There’s a really simple mathematical answer to “what do we need to do to ensure a max response time of no more than 4 hours”: at a minimum, you can’t have any gaps in scheduling that are greater than four hours. In reality you need a slightly smaller gap to actually achieve that service level, because after any gap in coverage you’ll come back to find a queue of cases, but at a minimum, there’s no way you can do a four hour max response time if you have a gap in coverage of more than four hours.
That’s a pretty easy and straightforward answer, and gives you a pretty clear idea of how you need to grow the team: hire such that you can make a reasonable schedule for everyone that doesn’t leave any gaps of more than four hours.
That didn’t answer the question of what we should expect in terms of response time as we grew the team over the course of many months, so for that, we moved to a simulation.
Simulating our support workload
Looking at our support workload, it becomes pretty clear that it’s a prime candidate to simulate, for a couple of reasons:
- Our support volume is very predictable: there’s a very strong time-of-day and day-of-week component to our case volume, and a weaker seasonal effect, but in general our support volume is very predictable over long periods of time.
- We operate on a strict first-in, first-out basis: The oldest case in the queue is the next one we answer, and there are no subgroups within the support team that only handle some cases.
- We understand how long it takes to do a case: We’ve been doing this for long enough that we have a pretty good idea of how long it takes to handle a case without rushing, and we have a lot of data about actual case handling times.
With those factors working in our favor, it becomes pretty simple to simulate our support workload in a simple way. All you do is:
- Generate a forecast of our weekly case volume for the coming year and choose the single busiest week. The forecast was generated using a Holt-Winters forecast to identify likely case volumes on a per-hour basis, so we end up with 168 hourly buckets of cases for our forecast. We’ll randomly distribute each hours cases to arrive throughout the course of the hour.
- Assign a complexity to each case according to a distribution of historical case handle times. The mean case takes about six minutes, but we assign a full spectrum of complexities to cases for the simulation.
- Input a weekly schedule for the support team: how many people will work each hour of each day.
Then, for each minute of the simulation:
- Add this minute’s new cases based on the forecast with their assigned complexity to the back of the queue.

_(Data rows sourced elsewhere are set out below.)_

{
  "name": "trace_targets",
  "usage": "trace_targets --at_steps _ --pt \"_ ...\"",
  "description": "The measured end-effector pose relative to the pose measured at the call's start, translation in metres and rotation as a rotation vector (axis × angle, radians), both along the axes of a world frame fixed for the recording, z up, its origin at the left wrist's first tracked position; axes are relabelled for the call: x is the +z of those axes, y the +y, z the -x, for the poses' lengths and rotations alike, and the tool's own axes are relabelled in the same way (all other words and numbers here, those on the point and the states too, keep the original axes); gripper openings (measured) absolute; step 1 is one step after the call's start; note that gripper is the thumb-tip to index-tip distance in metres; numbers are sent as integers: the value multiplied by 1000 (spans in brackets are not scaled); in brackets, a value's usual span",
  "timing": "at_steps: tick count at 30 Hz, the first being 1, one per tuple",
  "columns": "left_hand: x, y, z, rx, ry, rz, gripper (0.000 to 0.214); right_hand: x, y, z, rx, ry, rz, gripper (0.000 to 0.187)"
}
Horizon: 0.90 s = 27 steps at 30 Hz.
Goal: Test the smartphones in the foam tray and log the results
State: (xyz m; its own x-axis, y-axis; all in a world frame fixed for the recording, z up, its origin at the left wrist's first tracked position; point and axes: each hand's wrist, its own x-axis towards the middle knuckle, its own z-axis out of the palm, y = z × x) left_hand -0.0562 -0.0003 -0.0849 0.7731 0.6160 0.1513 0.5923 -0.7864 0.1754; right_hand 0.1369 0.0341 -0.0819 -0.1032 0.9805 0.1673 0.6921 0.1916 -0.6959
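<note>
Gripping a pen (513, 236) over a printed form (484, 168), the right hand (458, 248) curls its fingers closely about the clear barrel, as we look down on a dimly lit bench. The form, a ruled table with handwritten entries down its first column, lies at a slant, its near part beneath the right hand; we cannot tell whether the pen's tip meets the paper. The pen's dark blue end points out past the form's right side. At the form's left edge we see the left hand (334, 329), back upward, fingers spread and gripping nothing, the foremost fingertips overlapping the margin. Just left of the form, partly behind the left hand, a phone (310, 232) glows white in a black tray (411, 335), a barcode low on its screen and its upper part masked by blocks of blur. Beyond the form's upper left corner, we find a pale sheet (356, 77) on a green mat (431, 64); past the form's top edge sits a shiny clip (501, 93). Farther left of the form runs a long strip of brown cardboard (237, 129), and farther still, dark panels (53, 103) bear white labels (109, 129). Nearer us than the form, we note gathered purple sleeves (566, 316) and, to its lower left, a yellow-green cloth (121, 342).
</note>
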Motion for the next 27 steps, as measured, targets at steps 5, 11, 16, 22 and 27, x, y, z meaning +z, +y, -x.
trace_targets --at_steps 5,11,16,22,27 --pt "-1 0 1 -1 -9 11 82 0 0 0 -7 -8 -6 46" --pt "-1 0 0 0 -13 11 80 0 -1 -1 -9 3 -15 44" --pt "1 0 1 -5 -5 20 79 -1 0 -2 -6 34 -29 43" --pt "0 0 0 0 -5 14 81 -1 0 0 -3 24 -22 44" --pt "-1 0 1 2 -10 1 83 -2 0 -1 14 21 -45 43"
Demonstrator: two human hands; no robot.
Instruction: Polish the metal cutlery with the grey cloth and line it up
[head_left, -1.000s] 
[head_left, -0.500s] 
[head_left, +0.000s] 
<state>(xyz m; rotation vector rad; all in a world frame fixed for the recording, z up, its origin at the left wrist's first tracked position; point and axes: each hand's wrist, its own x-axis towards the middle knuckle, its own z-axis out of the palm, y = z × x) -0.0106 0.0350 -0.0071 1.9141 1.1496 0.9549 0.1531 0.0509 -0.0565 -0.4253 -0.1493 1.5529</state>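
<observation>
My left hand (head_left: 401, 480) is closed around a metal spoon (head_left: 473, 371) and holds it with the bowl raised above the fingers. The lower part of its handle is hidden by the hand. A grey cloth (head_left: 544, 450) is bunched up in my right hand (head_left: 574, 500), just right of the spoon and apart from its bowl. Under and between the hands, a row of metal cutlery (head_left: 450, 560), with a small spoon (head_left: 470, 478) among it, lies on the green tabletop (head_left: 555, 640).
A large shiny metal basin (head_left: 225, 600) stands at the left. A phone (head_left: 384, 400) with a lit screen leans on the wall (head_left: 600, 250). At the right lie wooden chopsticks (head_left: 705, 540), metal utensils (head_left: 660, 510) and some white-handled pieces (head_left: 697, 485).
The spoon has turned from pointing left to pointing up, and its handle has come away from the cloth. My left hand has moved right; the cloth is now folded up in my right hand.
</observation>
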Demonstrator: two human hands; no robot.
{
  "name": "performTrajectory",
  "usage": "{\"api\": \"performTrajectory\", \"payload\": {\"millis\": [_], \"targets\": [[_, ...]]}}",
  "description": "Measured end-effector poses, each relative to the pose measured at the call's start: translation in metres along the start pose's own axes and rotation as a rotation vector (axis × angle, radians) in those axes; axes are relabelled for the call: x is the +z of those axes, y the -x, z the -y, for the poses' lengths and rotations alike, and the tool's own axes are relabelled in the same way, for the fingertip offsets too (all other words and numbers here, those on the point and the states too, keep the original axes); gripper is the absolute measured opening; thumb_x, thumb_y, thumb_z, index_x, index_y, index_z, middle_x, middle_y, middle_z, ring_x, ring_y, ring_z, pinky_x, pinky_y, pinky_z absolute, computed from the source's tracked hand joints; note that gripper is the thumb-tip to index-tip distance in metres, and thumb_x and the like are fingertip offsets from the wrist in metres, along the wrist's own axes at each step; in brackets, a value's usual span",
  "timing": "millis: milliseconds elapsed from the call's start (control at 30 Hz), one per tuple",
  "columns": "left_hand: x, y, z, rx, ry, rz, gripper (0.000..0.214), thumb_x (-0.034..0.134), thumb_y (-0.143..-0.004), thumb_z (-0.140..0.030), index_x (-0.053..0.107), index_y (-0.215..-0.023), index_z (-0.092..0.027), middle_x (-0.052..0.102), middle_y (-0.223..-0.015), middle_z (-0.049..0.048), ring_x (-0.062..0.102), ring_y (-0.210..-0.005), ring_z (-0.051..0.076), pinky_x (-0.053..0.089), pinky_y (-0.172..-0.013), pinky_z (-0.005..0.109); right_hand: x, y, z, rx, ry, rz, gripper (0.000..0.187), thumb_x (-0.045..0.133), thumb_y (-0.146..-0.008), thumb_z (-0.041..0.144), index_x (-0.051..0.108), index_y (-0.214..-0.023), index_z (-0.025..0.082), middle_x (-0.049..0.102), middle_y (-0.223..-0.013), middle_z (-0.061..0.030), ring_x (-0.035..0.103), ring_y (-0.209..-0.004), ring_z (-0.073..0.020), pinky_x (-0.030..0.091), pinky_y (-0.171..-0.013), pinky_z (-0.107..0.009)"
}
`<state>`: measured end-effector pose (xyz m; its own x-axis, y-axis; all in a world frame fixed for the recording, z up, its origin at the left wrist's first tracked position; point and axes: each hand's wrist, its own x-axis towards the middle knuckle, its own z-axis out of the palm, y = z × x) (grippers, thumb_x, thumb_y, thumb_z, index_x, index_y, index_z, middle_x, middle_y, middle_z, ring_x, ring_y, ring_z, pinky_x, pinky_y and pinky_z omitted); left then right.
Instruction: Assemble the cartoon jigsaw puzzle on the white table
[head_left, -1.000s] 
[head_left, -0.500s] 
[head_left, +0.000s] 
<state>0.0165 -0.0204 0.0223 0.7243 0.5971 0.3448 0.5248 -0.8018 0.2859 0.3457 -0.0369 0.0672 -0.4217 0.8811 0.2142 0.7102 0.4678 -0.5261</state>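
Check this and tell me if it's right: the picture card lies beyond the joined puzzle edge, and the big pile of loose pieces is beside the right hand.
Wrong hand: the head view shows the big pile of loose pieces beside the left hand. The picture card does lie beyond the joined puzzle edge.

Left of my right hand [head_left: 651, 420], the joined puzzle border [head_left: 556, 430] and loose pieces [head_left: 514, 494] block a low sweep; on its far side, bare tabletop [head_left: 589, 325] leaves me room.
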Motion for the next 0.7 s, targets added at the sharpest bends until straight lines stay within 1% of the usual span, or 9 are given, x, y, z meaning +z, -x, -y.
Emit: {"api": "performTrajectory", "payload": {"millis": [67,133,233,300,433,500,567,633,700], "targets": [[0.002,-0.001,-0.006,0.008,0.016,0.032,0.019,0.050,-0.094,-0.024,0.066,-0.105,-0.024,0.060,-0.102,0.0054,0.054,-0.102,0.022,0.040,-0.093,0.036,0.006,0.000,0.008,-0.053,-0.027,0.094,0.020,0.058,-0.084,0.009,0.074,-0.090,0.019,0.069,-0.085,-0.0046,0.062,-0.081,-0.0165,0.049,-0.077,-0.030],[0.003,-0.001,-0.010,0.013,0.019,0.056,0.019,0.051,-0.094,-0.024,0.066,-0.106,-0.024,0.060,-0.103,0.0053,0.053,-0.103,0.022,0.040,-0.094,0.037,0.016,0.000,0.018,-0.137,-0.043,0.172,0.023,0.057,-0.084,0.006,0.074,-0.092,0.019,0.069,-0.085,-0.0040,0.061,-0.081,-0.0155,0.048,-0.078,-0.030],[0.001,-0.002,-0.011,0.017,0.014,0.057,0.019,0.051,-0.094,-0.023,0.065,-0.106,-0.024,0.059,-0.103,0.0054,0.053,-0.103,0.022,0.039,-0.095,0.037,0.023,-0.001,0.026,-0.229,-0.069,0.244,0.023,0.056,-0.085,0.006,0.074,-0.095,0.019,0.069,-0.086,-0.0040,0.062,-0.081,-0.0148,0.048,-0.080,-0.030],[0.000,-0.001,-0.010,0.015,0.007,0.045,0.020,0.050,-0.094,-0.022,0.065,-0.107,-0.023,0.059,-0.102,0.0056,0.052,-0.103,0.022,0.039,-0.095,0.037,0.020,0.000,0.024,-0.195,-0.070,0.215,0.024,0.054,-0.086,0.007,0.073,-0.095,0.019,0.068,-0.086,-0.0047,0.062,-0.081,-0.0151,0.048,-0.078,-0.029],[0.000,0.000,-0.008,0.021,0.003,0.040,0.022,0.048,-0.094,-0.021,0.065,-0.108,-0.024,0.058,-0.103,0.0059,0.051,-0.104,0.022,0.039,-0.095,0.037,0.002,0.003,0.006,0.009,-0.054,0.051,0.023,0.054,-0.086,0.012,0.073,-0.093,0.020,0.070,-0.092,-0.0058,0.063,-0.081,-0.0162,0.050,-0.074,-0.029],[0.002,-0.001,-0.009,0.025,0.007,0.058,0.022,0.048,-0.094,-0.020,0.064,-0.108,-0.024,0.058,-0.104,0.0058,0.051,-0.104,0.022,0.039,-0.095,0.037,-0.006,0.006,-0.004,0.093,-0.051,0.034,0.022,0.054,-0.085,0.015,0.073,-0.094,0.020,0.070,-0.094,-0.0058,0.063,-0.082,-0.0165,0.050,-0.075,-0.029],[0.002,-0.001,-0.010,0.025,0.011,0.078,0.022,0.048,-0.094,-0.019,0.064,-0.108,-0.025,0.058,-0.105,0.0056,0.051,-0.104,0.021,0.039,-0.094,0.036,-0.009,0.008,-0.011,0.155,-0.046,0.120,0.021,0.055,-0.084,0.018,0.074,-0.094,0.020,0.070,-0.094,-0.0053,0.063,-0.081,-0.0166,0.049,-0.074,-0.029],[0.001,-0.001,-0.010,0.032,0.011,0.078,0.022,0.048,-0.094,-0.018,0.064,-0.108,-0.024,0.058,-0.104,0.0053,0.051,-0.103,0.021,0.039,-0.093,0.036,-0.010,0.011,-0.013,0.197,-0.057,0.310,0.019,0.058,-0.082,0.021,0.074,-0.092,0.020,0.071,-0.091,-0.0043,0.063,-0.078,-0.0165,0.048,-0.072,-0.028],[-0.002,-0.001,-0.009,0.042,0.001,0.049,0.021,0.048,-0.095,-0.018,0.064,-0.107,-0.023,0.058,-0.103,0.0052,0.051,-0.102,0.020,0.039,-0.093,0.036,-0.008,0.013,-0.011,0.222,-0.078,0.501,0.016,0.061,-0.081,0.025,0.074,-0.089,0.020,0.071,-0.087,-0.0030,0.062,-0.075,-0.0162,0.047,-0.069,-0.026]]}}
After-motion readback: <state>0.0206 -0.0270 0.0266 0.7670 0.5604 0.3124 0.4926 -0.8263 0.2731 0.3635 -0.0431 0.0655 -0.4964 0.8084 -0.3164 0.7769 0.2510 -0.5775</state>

- Each team member that’s available grabs the oldest case in the queue and works it. They become unavailable for the duration of time associated with the complexity of the case they grabbed.
- If a team member has completed a case in this minute, mark how long they waited for their reply and mark the team member as being available again in the next minute.
- Repeat for every minute of the simulation.
When you’re done, you have a set of cases, the time they were created, and how long they waited for—everything you need to figure out response time and service levels. Because there’s an element of randomness to this — the exact minute of an hour that cases arrive, whether they clump, and what complexity of case comes in when — run the simulation a few times (or a few hundred, or a few thousand) and you’ve got the range of possible outcomes.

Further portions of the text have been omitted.